● Work item:
From the entries below, copy every line that has the word "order".

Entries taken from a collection

*** Block opens ***

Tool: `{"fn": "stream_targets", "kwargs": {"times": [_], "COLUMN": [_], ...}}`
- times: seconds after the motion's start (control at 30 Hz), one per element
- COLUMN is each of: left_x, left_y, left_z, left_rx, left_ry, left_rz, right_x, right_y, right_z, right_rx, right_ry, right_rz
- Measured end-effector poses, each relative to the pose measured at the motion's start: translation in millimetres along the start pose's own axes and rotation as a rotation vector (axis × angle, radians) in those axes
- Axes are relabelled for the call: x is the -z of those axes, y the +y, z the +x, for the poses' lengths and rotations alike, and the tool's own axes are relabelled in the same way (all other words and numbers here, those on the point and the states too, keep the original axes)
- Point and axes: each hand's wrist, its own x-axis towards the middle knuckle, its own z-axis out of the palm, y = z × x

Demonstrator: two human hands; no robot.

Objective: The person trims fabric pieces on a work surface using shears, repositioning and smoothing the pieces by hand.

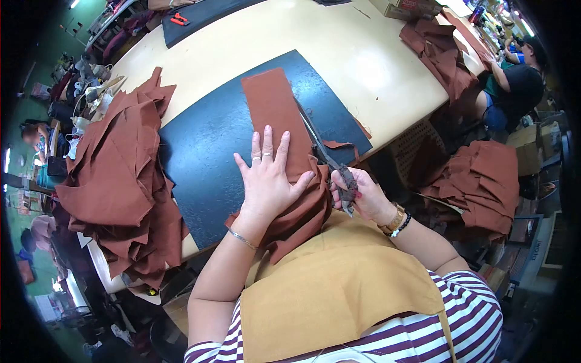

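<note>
A strip of rust-brown fabric [273, 100] lies on a dark cutting mat [209, 142], its lower part bunched over the table edge against my apron. Flat on that fabric rests my left hand [266, 175], fingers spread, pressing it from above. My right hand [362, 192] is closed round the cloth-wrapped handles of large scissors [324, 148]. The blades point up and away along the strip's right edge; how far apart they are is hard to make out. A thin offcut [342, 147] of the same fabric lies just right of the blades.
Left of the mat is a big heap of brown fabric pieces [115, 175]. Another pile [475, 184] sits low at the right, with more cloth [433, 51] on the table corner. An orange-handled tool [180, 19] lies on a far mat. Another person [514, 78] sits at the right.
</note>
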Motion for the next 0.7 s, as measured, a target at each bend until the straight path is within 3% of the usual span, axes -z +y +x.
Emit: {"fn": "stream_targets", "kwargs": {"times": [0.7], "left_x": [4.3], "left_y": [8.4], "left_z": [-13.9], "left_rx": [-0.02], "left_ry": [-0.041], "left_rz": [-0.013], "right_x": [-7.4], "right_y": [7.4], "right_z": [7.5], "right_rx": [0.055], "right_ry": [0.055], "right_rz": [0.006]}}
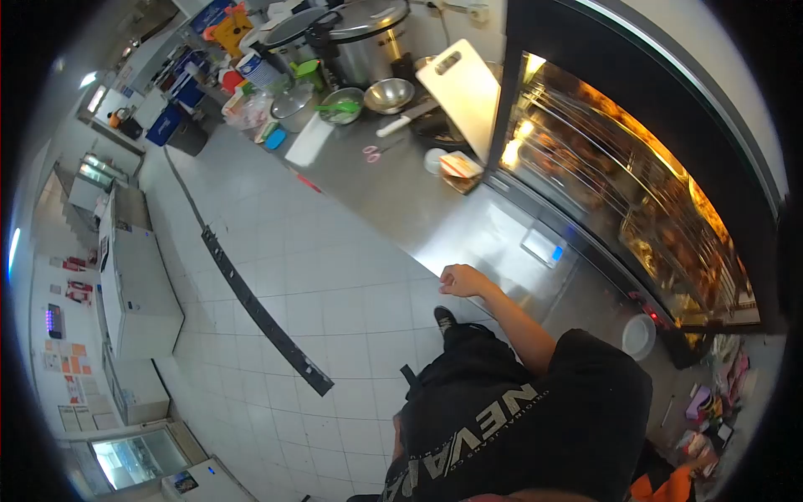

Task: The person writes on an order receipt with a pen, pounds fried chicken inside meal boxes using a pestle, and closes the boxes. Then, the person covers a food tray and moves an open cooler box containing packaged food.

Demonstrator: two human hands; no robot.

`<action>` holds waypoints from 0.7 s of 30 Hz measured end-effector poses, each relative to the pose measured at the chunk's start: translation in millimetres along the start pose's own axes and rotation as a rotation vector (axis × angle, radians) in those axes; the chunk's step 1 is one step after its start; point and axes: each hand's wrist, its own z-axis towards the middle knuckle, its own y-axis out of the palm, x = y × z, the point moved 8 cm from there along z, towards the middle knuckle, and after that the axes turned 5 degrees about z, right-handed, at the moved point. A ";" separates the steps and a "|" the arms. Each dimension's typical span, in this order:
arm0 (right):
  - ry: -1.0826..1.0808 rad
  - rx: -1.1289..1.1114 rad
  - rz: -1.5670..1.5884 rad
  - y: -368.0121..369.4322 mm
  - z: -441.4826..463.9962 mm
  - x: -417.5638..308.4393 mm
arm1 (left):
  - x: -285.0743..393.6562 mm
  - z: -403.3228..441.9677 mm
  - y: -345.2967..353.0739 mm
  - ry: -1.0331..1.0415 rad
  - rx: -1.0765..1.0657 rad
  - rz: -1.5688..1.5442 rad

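Note:
My right hand [464, 281] hovers by the front edge of the steel counter [376, 188], its fingers loosely curled with nothing visible in them. Beyond it on the counter lies a small white scale [542, 248] with a blue display. A white tub [433, 161] and a small food pack [460, 165] stand farther back, near pink-handled scissors [372, 154] and a white-handled knife [405, 120]. Only a strip of skin of my left arm shows beside my black shirt [519, 435]; the fingers of my left hand are hidden.
At right stands a lit glass-fronted oven [623, 184], with a cutting board [465, 96] leaning beside it. Metal bowls [389, 95] and large pots [368, 54] sit at the back. A long black strip [263, 314] crosses the tiled floor; white chests [142, 289] stand left.

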 end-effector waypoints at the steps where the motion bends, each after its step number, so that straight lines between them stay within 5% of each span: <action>1: 0.015 -0.011 0.015 6.7 28.5 -11.2 | 9.3 15.7 -22.4 -0.035 -0.005 -0.076; 5: -0.127 -0.132 0.034 30.1 125.2 -88.2 | 43.1 78.8 -100.4 -0.314 0.178 -0.735; 8: -0.210 -0.146 -0.044 50.3 185.0 -124.7 | 85.7 131.3 -151.4 -0.257 0.248 -0.742; 11: -0.073 -0.343 -0.048 56.6 226.4 -153.9 | 130.3 189.2 -183.8 -0.096 0.125 -0.365; 12: -0.097 -0.260 -0.051 53.4 244.0 -158.6 | 108.4 239.4 -178.1 0.104 0.121 -0.105; 15: -0.133 0.044 -0.059 27.3 324.8 -140.9 | 101.0 339.0 -212.3 0.079 0.044 0.259; 17: 0.057 0.415 -0.312 -14.6 389.7 -122.3 | 101.5 404.5 -257.7 0.081 0.075 0.105; 21: 0.530 0.712 -0.305 -101.7 429.2 -160.9 | 146.2 461.6 -365.2 0.013 -0.052 -0.286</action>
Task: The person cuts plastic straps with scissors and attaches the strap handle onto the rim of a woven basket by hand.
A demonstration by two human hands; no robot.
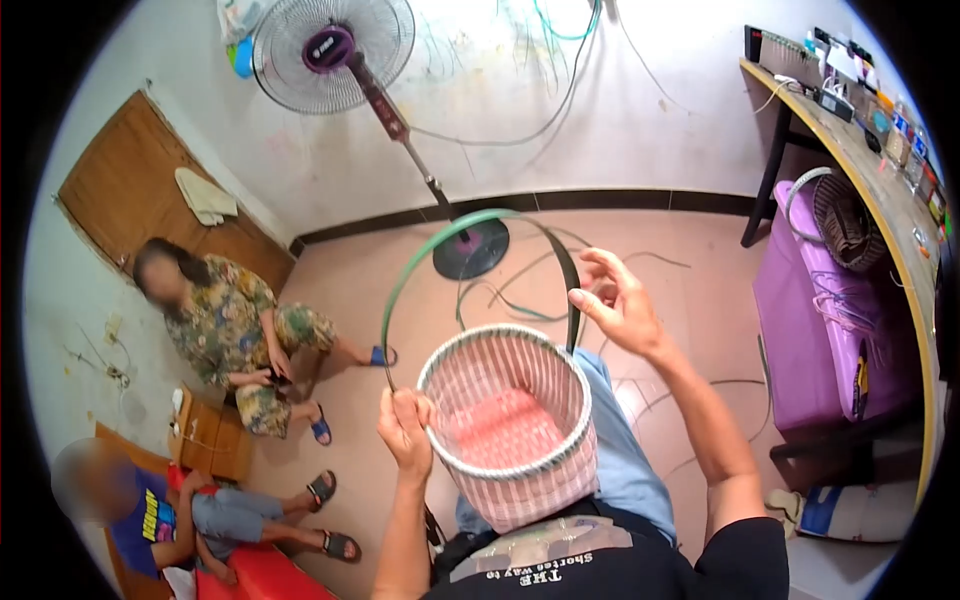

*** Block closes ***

● Result of this task:
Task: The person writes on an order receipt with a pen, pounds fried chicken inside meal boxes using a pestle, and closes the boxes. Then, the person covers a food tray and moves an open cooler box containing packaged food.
`<action>` holds waypoints from 0.7 s of 30 Hz measured end-effector poses, each relative to the pose measured at the chunk's start: translation in millimetres along the start pose's own axes and rotation as a rotation vector (axis × angle, radians) in those axes; the chunk's step 1 is one step after its start; point and axes: each hand's wrist, its own z-axis towards the middle knuckle, its own y-axis out of the palm, x = y × z, the point moved 8 cm from there along z, towards the middle knuckle, and after that the axes turned 5 degrees about z, right-handed, at the moved point. A ";" separates the steps and a "|" the arms. Each dimension's typical span, in this order:

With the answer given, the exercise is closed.